* [Assignment] The lines below must be transcribed exactly as given, with the images removed.

◆ ◆ ◆ ◆ ◆ ◆ ◆

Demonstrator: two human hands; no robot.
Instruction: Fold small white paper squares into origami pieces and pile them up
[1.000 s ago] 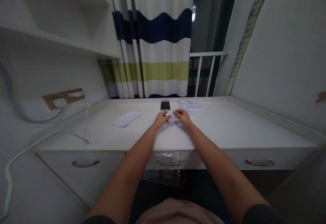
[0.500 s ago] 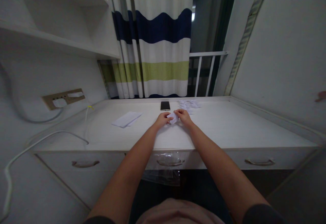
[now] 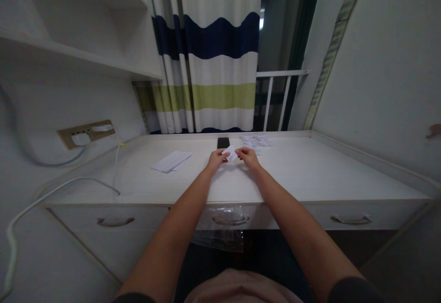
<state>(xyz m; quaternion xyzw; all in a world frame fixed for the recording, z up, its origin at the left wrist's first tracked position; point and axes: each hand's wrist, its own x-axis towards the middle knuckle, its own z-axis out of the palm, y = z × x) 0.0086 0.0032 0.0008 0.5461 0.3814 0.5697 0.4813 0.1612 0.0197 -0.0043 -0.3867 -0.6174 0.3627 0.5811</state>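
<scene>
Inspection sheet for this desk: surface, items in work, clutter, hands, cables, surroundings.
Surface: white desk, light-toned, drawers along its front.
Items in work: small white paper held up between both hands; folded white sheets to the left; loose paper pieces in a heap, back right.
Clutter: dark flat device behind the held paper, partly hidden by it; clear plastic hanging at the middle drawer.
Hands: left hand and right hand both have fingers on the paper.
Cables: white cable over the desk's left front; wall socket with plugs inserted.
Surroundings: striped curtain, white railing behind.
</scene>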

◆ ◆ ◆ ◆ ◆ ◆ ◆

* [Exercise response]
Demonstrator: two human hands; no robot.
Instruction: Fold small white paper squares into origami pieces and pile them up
[1.000 s ago] 
[0.500 s ago] 
[now] 
<state>(xyz m; quaternion xyzw; all in a world frame fixed for the recording, z up, its origin at the left wrist's first tracked position; point and axes: each hand's wrist, its own x-axis towards the middle knuckle, its own z-axis out of the palm, y = z × x) 0.0086 0.0032 0.0008 0.5461 0.3814 0.5697 0.4813 0.1612 0.0197 -0.0043 -0.3867 -0.6174 0.3627 0.5811</state>
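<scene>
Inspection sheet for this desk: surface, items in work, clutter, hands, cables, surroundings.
Surface: white desk, light-toned, drawers along its front.
Items in work: small white paper held up between both hands; folded white sheets to the left; loose paper pieces in a heap, back right.
Clutter: dark flat device behind the held paper, partly hidden by it; clear plastic hanging at the middle drawer.
Hands: left hand and right hand both have fingers on the paper.
Cables: white cable over the desk's left front; wall socket with plugs inserted.
Surroundings: striped curtain, white railing behind.
</scene>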

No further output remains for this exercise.